In part 2 of this special feature on the 1995 Leinster final Dublin legend Charlie Redmond recalls the disbelief of the fans after the Dubs' ten-point hammering of their arch-rivals.


Myself and Robbie O'Malley of Meath chat to the ref

Myself and Robbie O'Malley of Meath chat to the ref

Myself and Robbie O'Malley of Meath chat to the ref

One of our fans made a beeline for me after the final whistle blew in the 1995 Leinster final.

I knew his face because he was at all the Dublin games - and he's shouting at me… "WE BEAT MEATH BY 10 POINTS!"… and the smile on his face.

It was just… it was everything you wanted from a game. For us, having had 10 years of battle after battle against Meath.

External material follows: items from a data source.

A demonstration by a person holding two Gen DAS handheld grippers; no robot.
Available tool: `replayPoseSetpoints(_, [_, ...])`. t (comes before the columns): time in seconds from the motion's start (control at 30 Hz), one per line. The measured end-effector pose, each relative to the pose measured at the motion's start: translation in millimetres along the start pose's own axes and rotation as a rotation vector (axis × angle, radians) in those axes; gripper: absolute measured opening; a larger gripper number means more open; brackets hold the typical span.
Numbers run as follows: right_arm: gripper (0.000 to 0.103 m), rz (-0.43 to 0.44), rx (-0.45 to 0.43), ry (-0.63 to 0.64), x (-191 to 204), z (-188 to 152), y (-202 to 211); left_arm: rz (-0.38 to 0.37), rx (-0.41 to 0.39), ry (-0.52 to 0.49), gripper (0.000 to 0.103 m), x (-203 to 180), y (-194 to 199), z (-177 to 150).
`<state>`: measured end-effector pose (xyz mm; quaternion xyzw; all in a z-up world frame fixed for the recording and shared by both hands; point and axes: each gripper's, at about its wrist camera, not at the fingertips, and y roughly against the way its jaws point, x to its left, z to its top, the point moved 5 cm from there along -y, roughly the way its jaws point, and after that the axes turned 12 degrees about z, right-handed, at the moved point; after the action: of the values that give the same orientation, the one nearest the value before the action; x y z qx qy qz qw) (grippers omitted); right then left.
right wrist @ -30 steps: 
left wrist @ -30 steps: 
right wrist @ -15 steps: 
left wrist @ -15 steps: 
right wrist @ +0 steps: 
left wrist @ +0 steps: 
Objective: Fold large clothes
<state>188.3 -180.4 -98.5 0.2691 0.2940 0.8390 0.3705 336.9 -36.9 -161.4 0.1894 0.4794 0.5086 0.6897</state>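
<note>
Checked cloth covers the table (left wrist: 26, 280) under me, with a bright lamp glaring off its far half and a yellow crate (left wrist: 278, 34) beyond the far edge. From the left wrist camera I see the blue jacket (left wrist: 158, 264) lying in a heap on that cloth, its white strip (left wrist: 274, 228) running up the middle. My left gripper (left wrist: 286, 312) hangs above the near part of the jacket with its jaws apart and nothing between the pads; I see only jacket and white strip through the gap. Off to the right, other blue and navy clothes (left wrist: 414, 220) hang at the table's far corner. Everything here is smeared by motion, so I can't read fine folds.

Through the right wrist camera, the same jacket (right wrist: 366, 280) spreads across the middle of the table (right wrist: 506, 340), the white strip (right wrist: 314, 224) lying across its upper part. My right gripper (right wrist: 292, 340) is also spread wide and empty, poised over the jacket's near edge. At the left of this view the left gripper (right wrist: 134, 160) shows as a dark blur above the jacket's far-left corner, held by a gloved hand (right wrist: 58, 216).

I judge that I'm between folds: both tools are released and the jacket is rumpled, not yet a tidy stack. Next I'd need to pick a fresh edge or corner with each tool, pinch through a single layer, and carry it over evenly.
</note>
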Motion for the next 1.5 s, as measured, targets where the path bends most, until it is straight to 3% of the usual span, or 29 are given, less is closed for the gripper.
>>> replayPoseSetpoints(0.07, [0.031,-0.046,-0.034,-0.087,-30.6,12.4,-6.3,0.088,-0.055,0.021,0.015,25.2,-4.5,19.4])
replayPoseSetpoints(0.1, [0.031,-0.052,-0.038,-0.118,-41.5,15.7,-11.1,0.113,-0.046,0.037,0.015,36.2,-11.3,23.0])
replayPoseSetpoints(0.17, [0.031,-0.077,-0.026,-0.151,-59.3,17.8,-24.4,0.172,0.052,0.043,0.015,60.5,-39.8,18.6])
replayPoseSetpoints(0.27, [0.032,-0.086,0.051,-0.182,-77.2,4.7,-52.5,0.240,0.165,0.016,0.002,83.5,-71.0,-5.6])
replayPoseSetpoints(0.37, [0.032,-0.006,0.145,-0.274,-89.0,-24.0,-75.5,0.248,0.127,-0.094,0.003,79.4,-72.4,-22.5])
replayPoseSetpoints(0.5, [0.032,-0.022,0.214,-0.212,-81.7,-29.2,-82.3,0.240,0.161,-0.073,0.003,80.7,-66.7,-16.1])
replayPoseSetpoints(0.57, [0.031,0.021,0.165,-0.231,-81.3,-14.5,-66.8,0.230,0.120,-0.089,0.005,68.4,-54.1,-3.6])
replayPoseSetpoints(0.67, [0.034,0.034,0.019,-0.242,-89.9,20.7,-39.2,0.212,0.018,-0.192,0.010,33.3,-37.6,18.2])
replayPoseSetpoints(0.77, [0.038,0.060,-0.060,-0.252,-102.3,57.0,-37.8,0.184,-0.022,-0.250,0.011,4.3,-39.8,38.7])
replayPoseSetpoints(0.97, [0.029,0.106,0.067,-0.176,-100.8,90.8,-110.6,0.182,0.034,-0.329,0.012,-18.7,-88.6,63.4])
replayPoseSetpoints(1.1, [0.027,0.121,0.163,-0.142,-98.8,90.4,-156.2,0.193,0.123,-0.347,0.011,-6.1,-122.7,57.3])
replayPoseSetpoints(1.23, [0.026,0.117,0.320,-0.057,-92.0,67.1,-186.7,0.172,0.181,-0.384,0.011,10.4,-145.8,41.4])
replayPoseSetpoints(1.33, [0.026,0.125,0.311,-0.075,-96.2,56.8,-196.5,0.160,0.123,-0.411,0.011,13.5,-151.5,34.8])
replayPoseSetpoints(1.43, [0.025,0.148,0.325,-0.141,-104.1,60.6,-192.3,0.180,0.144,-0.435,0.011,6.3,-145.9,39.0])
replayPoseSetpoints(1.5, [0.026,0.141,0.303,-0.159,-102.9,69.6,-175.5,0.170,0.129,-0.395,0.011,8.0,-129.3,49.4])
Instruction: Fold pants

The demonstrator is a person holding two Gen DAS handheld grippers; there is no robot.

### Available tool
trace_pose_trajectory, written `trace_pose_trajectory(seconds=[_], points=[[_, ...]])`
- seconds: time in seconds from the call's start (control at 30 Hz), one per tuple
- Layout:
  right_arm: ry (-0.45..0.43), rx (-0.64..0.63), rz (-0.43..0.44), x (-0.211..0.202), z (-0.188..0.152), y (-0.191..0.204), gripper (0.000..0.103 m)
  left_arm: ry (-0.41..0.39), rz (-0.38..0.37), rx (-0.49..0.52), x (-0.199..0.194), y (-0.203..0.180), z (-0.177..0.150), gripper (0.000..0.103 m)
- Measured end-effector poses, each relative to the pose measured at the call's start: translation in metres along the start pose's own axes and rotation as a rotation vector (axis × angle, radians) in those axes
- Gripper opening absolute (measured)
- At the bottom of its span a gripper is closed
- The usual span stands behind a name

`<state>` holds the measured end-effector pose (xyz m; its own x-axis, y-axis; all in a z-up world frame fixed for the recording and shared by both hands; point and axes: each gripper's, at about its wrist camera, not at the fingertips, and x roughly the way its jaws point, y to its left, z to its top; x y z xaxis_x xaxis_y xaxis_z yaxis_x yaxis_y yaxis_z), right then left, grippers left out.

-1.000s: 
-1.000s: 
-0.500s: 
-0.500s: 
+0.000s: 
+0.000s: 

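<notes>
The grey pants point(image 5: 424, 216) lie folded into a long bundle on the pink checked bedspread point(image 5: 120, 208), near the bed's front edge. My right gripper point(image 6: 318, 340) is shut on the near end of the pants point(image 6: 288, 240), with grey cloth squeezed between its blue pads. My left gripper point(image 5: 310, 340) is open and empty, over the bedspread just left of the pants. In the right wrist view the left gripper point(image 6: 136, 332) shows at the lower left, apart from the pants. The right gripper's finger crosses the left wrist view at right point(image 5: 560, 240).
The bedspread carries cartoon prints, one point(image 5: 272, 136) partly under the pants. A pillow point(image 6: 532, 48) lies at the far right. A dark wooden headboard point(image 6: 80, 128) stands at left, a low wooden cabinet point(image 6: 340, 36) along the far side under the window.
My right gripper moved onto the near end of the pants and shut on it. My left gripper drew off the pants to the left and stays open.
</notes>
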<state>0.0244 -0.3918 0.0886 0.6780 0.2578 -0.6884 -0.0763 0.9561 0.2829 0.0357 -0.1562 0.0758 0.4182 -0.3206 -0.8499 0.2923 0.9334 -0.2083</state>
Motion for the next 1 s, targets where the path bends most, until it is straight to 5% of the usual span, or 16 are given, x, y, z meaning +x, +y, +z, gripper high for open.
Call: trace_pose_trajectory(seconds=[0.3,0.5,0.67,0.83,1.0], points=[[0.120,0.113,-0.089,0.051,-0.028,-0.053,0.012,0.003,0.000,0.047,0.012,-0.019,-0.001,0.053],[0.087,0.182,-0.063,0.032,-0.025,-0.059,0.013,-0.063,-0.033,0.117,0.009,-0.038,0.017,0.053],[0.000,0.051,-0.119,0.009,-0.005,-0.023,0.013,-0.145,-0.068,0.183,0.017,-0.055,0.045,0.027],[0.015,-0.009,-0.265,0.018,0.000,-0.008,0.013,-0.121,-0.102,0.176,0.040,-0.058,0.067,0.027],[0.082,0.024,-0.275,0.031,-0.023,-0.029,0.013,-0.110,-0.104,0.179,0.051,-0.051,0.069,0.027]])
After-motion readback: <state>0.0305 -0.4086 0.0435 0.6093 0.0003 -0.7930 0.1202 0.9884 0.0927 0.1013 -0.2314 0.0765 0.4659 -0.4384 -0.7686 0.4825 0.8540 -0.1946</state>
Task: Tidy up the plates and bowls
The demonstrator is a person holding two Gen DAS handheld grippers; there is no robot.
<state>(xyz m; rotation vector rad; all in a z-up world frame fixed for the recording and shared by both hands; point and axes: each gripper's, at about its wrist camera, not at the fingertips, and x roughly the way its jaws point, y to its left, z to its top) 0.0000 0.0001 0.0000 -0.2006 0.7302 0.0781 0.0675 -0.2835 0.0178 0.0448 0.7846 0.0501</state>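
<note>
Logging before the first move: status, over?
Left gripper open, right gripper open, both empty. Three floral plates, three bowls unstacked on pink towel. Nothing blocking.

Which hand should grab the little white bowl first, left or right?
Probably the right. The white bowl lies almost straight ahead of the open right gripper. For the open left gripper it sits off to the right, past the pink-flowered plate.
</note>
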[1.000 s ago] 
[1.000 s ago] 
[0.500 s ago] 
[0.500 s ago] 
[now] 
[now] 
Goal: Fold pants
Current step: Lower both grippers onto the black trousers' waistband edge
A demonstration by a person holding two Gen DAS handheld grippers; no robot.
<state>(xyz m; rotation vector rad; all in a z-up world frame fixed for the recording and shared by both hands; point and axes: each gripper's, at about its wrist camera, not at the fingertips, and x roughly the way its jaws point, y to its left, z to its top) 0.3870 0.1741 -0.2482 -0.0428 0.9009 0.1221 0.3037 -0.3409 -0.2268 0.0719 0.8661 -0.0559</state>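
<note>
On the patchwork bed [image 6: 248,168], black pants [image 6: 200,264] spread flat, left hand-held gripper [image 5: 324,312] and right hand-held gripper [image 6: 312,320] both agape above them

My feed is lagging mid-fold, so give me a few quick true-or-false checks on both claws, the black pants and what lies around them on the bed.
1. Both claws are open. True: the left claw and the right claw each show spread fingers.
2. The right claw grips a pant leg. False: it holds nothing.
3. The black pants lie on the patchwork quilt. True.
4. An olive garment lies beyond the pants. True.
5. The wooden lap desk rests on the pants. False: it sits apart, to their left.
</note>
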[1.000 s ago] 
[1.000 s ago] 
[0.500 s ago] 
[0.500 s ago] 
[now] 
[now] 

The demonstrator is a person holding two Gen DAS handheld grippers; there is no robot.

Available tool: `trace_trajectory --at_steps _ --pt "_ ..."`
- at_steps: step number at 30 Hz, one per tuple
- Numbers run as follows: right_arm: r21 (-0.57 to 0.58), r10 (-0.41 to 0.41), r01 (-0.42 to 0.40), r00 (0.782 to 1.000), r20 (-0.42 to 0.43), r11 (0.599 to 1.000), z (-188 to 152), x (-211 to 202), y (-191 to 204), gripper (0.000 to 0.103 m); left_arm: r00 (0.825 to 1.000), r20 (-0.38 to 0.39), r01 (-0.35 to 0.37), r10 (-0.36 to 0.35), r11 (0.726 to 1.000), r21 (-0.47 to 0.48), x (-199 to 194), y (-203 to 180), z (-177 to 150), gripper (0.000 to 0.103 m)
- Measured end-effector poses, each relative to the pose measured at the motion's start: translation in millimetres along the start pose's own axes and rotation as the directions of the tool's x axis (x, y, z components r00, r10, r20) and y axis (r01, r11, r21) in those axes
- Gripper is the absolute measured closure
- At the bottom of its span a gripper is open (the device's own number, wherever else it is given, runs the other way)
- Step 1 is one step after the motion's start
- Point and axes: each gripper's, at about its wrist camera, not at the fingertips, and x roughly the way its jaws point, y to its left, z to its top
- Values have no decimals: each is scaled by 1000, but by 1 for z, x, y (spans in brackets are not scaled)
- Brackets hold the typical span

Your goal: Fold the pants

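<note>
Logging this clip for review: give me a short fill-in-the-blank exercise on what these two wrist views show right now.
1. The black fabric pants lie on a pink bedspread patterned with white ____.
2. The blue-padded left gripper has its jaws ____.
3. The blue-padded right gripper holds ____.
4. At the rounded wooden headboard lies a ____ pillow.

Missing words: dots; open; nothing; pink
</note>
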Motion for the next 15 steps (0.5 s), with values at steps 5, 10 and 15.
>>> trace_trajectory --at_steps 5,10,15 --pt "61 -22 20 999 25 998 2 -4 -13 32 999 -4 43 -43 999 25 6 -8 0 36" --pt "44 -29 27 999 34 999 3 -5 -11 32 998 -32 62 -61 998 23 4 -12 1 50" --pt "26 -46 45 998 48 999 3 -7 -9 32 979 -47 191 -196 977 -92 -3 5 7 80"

Hard games. Every game that was won, truly won.

The pain… you hit and you got hit, some of it legal, some of it not.

But when every game was over, it was over. Nobody ever said anything, nobody complained.

That morning, I remember saying to my late wife, 'I think we're going to beat them well today … I think we'll win by four points.' Because four points was a big win over Meath then.


When I came out of the dressing room that day I said, 'I was wrong, wasn't I? We beat them by 10'.

But, while I say they were hard, you never wanted to miss those games.

If you don't want to play against Meath then you shouldn't be playing for Dublin, and if you didn't want to play against Dublin, then you shouldn't be playing for Meath.

It was an annual event, and you didn't want to be anywhere else other than on the field in Croke Park when those games got under way.

After that game in 1995, we thought we had put Meath away for a while.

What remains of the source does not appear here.